_WORK INSTRUCTION_:
Scan the entries below for the word "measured". Copy out every line in which it occurs.

_RECORD SET_:
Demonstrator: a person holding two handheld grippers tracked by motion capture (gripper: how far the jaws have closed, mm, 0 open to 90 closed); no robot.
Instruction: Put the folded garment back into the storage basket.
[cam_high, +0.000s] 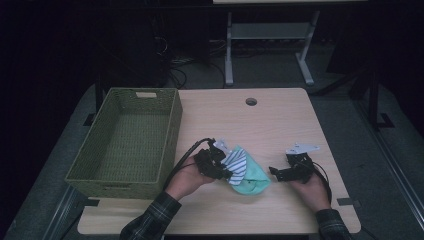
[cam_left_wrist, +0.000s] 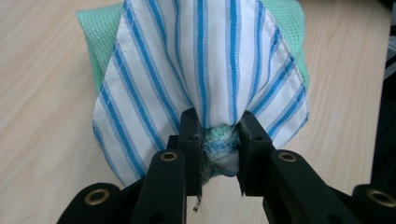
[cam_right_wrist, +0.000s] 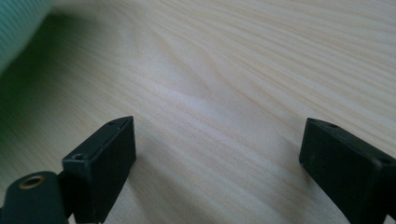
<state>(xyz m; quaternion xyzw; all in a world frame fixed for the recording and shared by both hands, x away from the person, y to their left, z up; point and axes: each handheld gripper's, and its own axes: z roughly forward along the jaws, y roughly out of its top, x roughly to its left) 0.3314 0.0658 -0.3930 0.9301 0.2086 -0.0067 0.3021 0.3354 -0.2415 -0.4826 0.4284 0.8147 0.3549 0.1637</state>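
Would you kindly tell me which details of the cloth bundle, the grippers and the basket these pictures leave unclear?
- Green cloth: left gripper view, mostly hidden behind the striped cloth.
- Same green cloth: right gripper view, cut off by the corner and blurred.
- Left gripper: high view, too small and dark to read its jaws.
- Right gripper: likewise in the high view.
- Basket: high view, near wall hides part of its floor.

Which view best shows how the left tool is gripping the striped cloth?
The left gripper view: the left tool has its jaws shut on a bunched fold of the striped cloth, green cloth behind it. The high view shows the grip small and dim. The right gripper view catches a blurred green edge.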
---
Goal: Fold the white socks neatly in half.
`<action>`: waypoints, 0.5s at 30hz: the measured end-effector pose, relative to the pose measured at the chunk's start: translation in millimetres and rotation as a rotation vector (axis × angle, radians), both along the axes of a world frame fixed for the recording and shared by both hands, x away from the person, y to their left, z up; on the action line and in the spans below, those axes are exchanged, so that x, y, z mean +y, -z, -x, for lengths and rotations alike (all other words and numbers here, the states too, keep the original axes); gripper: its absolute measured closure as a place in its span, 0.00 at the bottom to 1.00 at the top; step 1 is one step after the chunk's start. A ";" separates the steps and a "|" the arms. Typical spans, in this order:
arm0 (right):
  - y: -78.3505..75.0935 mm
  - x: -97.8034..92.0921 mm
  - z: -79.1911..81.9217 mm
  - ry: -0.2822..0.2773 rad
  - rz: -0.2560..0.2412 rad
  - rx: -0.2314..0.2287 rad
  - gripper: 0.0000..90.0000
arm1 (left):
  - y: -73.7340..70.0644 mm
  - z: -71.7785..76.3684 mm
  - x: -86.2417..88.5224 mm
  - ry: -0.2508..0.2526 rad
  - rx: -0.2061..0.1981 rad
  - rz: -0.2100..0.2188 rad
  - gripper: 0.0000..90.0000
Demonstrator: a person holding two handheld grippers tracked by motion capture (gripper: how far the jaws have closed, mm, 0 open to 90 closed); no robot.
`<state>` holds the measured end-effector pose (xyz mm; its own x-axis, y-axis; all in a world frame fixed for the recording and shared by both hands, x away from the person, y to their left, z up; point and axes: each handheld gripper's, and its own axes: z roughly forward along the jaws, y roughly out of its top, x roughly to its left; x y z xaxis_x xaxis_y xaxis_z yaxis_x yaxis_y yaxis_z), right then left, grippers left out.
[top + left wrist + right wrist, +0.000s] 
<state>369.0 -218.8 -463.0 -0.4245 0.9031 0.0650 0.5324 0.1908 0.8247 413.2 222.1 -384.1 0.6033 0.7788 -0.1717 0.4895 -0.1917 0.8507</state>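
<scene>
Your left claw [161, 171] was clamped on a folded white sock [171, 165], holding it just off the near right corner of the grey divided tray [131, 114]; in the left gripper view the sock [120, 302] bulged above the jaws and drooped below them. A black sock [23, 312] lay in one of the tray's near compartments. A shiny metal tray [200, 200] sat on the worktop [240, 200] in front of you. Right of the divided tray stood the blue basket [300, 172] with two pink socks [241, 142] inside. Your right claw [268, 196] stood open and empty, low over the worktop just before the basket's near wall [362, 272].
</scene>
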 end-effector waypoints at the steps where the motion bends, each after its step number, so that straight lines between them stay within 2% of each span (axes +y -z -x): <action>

_ANSWER SECTION_:
`<action>`: waypoints, 0.5s at 30hz: the measured end-effector pose, relative to the pose measured at the chunk's start: translation in millimetres and rotation as a rotation vector (axis × angle, radians), both along the axes of a world frame fixed for the recording and shared by both hands, x away from the person, y to their left, z up; on the action line and in the spans below, those axes are exchanged, so that x, y, z mean +y, -z, -x, for lengths and rotations alike (all other words and numbers here, the states too, keep the original axes); gripper: its absolute measured closure as a place in its span, 0.00 at the bottom to 1.00 at the top; step 1 is one step after the chunk's start. A ";" separates the steps and a "|" the arms. Typical spans, in this order:
`<state>` holds the measured end-effector pose (xyz mm; its own x-axis, y-axis; all in a world frame fixed for the recording and shared by both hands, x away from the person, y to their left, z up; point and axes: each handheld gripper's, and its own axes: z roughly forward along the jaws, y roughly out of its top, x roughly to its left; x y z xaxis_x xaxis_y xaxis_z yaxis_x yaxis_y yaxis_z), right then left, grippers left out.

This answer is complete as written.